• **REQUIREMENT**:
Write out the data below in full, unchanged, minus the images.

════════

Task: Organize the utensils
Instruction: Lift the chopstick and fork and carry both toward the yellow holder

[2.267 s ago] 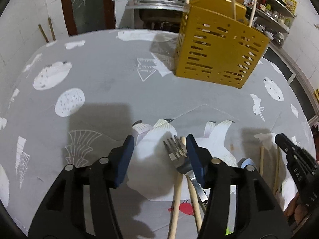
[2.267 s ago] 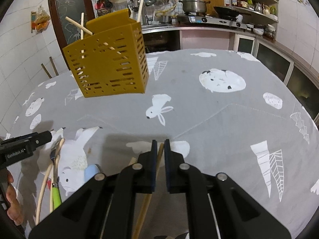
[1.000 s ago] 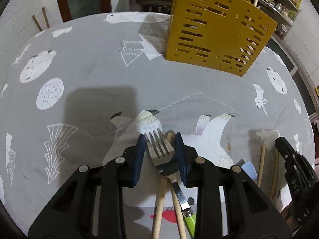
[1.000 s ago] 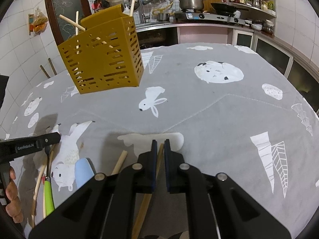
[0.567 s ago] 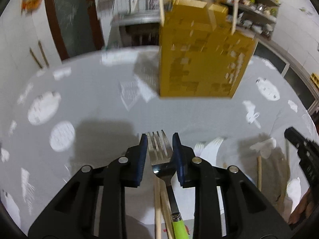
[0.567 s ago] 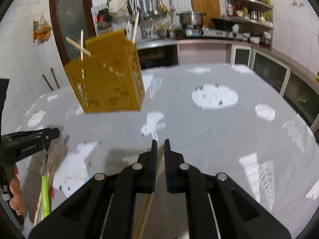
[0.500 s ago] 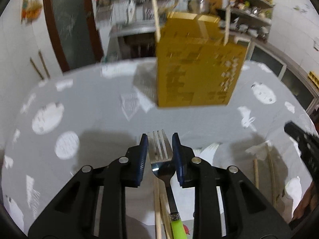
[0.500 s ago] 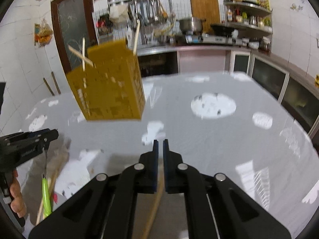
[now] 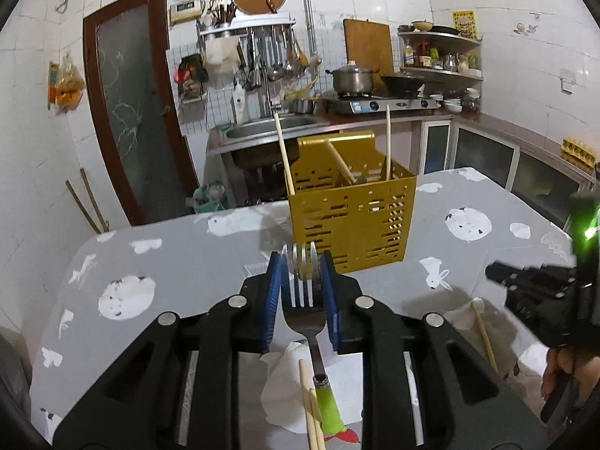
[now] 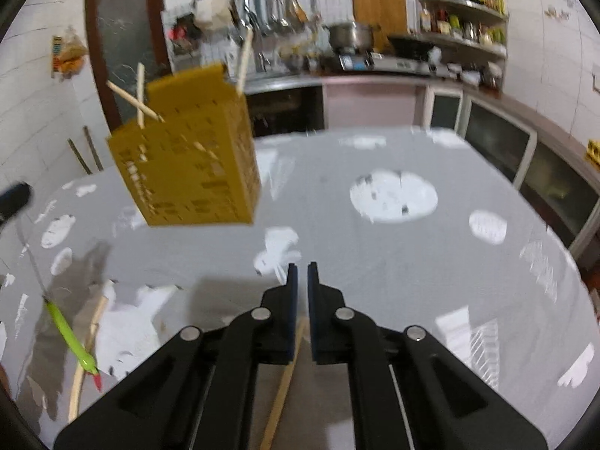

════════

• **RESPONSE**:
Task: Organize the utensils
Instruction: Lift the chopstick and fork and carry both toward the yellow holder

[2.267 s ago] 
[2.267 s ago] 
[1.000 s ago] 
[1.000 s ago] 
[0.567 s ago] 
[0.567 s ago] 
[0.500 s ago] 
[0.500 s ago] 
[now] 
[now] 

With that, the exercise is done.